🤖 AI Summary
Large language models (LLMs) suffer significant performance degradation on knowledge graph question answering (KGQA) involving unseen entities, primarily due to incomplete knowledge graphs causing entity linking failures and retrieval of only partially relevant evidence—such as explicit facts, implicit cues, or weakly related triples.
Method: We propose a novel “Partially Relevant Knowledge Activation” paradigm within a retrieval-augmented generation (RAG) framework. It constructs context from KG triple variants to encode partial relevance and employs prompt learning to activate LLMs’ latent reasoning capabilities, supported by theoretical analysis and empirical validation.

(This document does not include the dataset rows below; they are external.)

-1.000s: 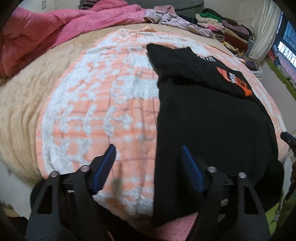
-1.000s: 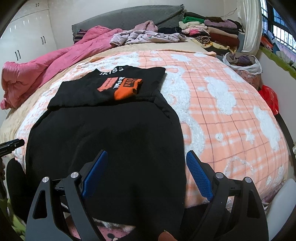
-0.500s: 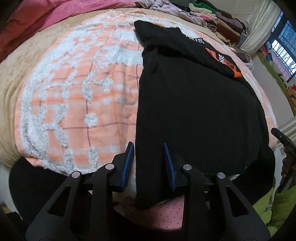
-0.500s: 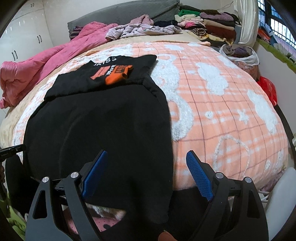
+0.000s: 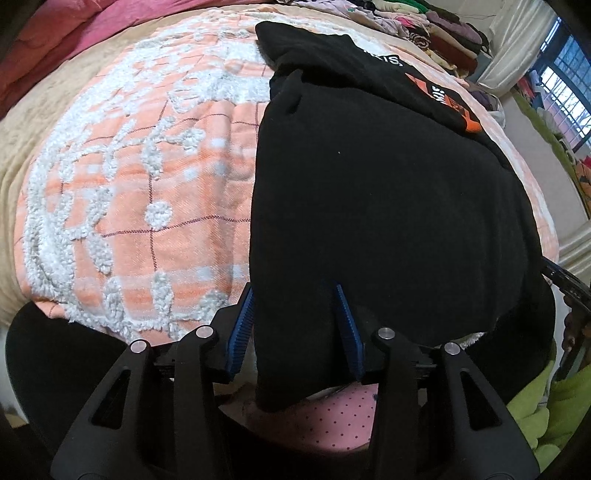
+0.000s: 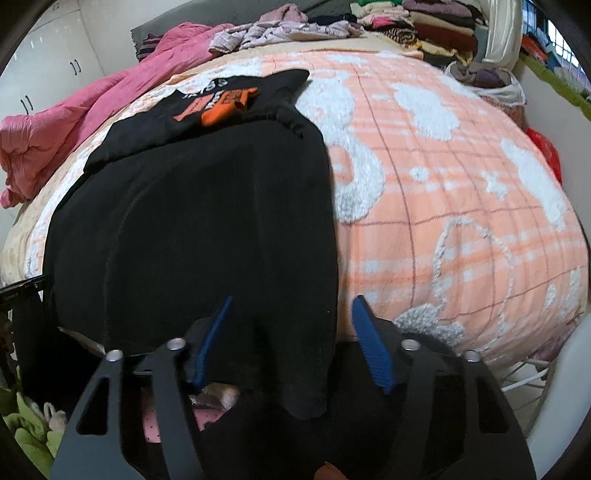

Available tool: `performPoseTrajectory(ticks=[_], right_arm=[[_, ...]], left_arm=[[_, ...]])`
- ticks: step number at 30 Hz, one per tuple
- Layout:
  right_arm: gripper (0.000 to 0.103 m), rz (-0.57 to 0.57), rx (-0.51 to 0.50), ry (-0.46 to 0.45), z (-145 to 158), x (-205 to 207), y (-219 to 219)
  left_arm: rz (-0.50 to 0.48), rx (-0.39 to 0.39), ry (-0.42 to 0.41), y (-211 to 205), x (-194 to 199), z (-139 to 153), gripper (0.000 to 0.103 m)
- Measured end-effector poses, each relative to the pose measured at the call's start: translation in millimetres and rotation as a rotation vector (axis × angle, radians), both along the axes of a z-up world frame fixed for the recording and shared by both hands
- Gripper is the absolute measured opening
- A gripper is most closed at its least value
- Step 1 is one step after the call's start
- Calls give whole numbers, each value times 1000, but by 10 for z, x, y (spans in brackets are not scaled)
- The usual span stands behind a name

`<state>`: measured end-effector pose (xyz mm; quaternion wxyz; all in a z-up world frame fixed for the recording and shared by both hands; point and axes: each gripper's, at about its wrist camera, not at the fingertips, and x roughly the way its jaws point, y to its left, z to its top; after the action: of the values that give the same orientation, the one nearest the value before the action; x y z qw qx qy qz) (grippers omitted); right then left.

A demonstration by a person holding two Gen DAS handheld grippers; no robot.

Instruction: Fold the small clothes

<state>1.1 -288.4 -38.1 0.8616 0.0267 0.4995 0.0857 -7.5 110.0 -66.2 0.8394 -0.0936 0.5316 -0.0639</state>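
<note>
A black garment [image 5: 388,206] lies spread on the bed, its near hem hanging over the bed's front edge; it also shows in the right wrist view [image 6: 199,229]. A folded black shirt with an orange print [image 5: 439,99] lies at its far end, seen too in the right wrist view [image 6: 221,103]. My left gripper [image 5: 295,325] is open, its blue fingers on either side of the hem's left corner. My right gripper [image 6: 295,339] is open, its fingers on either side of the hem's right corner.
The bed carries an orange and white checked blanket [image 5: 140,192], also in the right wrist view [image 6: 461,192]. A pink quilt [image 6: 74,122] lies at the far left. Stacked clothes [image 6: 424,26] line the back. A white bag [image 6: 491,81] stands by the right wall.
Both grippers have moved down to the garment's near hem. The left fingers narrowed, then widened a little around the left corner. The right fingers have narrowed around the right corner.
</note>
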Motion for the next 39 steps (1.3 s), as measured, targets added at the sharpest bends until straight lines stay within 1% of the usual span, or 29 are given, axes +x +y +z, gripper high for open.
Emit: performPoseTrajectory(ticks=[1,2,4,6,8,10,11,12,13,14,15,17,23,29,32,36,39], right_arm=[[50,1,13,10,-31,16,-10],[49,0,20,18,-54,28,-16],[41,-6,39,38,-113,61,-37],[38,-15,52,46,-151,68,-62],[31,-12,52,41,-144,58,-74],[18,-10,47,36,-132,45,-97],[15,-8,49,33,-123,37,-111],[8,-4,54,29,-114,25,-124],[7,10,69,24,-97,13,-123],[7,16,72,19,-80,4,-114],[7,23,68,13,-62,-3,-99],[7,36,77,-3,-14,-10,-65],[7,52,160,-82,292,-7,-97],[7,45,265,-169,590,78,-147],[7,39,278,-207,704,142,-167],[7,18,288,-260,873,340,-211],[7,6,285,-302,996,513,-221]], left_arm=[[-2,0,1,-1,0,-6,34],[0,-3,4,6,-1,-14,34],[7,-20,14,35,5,-35,36],[16,-43,20,62,21,-45,36],[19,-52,23,68,26,-49,36],[17,-42,24,61,14,-49,36],[17,-36,23,52,10,-45,30],[15,-28,22,41,7,-40,22],[14,-20,19,35,-1,-29,18],[15,-16,14,28,-5,-13,11],[16,-16,9,33,-16,13,7],[19,-29,0,51,-22,59,5],[27,-93,-94,202,-39,426,4],[52,-123,-185,272,78,755,4],[62,-132,-223,261,219,893,4],[78,-139,-266,260,420,1045,4],[97,-147,-278,259,589,1094,4]])
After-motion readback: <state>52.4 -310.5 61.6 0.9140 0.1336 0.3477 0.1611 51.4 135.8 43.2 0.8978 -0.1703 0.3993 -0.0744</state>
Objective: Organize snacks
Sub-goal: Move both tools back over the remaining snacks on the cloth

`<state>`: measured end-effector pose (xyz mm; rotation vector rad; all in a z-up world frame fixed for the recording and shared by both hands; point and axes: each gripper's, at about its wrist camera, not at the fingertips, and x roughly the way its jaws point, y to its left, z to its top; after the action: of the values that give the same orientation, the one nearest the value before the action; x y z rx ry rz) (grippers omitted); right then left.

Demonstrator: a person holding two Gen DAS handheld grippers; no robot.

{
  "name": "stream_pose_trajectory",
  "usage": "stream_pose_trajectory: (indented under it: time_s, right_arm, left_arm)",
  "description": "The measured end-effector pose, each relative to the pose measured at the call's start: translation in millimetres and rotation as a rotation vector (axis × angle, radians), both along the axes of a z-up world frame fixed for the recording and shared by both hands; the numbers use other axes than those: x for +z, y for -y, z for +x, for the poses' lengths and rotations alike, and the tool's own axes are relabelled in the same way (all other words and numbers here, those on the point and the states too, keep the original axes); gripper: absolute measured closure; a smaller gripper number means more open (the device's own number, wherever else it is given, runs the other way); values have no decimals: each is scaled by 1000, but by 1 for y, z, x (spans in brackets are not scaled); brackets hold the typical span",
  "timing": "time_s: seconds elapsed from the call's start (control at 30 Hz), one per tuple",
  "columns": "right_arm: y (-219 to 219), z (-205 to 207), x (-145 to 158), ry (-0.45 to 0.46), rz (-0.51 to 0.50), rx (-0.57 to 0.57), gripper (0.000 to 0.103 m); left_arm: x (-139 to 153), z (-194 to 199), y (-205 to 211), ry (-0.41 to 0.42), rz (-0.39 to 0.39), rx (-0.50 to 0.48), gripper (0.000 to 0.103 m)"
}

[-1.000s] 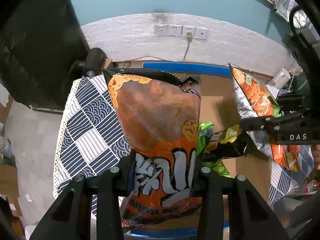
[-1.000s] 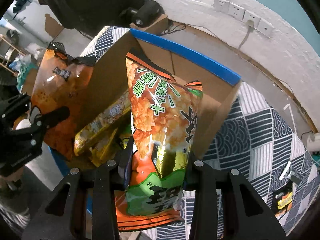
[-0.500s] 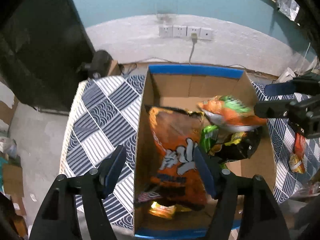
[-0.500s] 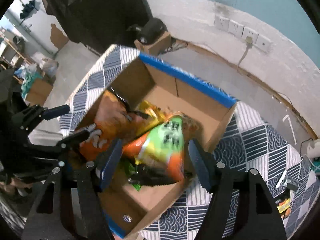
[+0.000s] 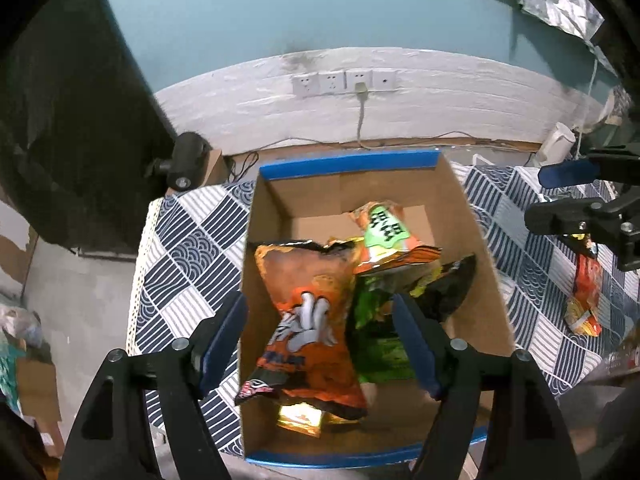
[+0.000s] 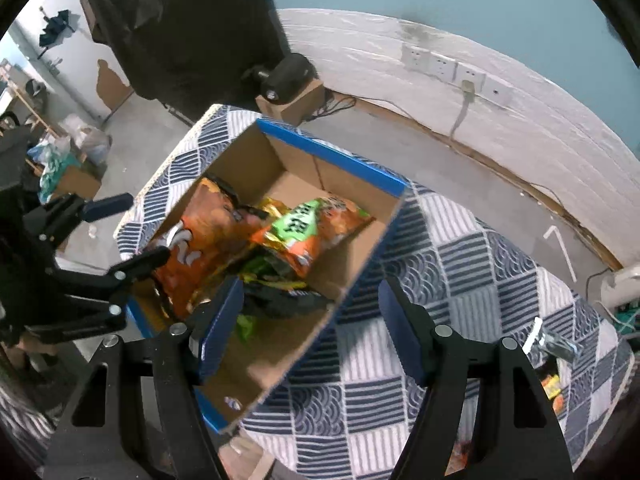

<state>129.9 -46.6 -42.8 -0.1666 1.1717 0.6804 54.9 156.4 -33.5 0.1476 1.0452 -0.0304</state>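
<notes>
Snacks are lying inside the box (image 5: 476, 240), which is sitting on the checked cloth (image 5: 184, 264). I am holding the left gripper (image 5: 320, 344) above the near end of the box, its jaws standing wide apart and gripping nothing. Between them, well below, I am seeing the orange bag (image 5: 312, 312) lying lengthwise against the left wall, its torn top pointing away from the jaws. Just right of it, under my right-hand finger, the green bag (image 5: 376, 340) is showing. Beyond the jaws, the green-labelled bag (image 5: 388, 236) is resting on top of the pile toward the far wall, and a dark bag (image 5: 452, 292) is leaning toward the right wall.

I am holding the right gripper (image 6: 312, 320) beside the box's right wall, jaws likewise spread wide and empty. That wall is passing between them; the left finger (image 6: 218, 328) is hanging over the box interior, the right finger (image 6: 404, 332) over the cloth. Ahead and left of these jaws, the orange bag (image 6: 200, 240) and the green-labelled bag (image 6: 308, 224) are showing in the box.

Right of the left jaws, outside the box, a loose packet (image 5: 584, 296) is lying on the cloth below the right gripper (image 5: 564, 194).
</notes>
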Motion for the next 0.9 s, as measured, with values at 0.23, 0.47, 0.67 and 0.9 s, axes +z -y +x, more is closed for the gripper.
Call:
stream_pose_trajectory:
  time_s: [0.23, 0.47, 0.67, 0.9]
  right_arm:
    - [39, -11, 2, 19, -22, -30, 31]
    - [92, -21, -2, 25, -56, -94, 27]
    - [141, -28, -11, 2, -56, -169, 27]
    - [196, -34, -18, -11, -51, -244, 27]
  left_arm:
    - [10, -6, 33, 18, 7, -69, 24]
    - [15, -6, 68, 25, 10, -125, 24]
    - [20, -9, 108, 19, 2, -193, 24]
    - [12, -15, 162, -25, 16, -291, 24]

Contribution/Results: We formally define the “unseen-entity KGQA” task for the first time, relaxing RAG’s traditional reliance on complete, accurate knowledge. Evaluated on two KGQA benchmarks, our method effectively suppresses noise interference and achieves substantial accuracy gains over embedding-similarity-based baselines.
📝 Abstract
Retrieval-Augmented Generation (RAG) shows impressive performance by supplementing and substituting parametric knowledge in Large Language Models (LLMs). Retrieved knowledge can be divided into three types: explicit answer evidence, implicit answer clue, and insufficient answer context which can be further categorized into totally irrelevant and partially relevant information. Effectively utilizing partially relevant knowledge remains a key challenge for RAG systems, especially in incomplete knowledge base retrieval. Contrary to the conventional view, we propose a new perspective: LLMs can be awakened via partially relevant knowledge already embedded in LLMs. To comprehensively investigate this phenomenon, the triplets located in the gold reasoning path and their variants are used to construct partially relevant knowledge by removing the path that contains the answer. We provide theoretical analysis of the awakening effect in LLMs and support our hypothesis with experiments on two Knowledge Graphs (KGs) Question Answering (QA) datasets. Furthermore, we present a new task, Unseen Entity KGQA, simulating real-world challenges where entity linking fails due to KG incompleteness. Our awakening-based approach demonstrates greater efficacy in practical applications, outperforms traditional methods that rely on embedding-based similarity which are prone to returning noisy information.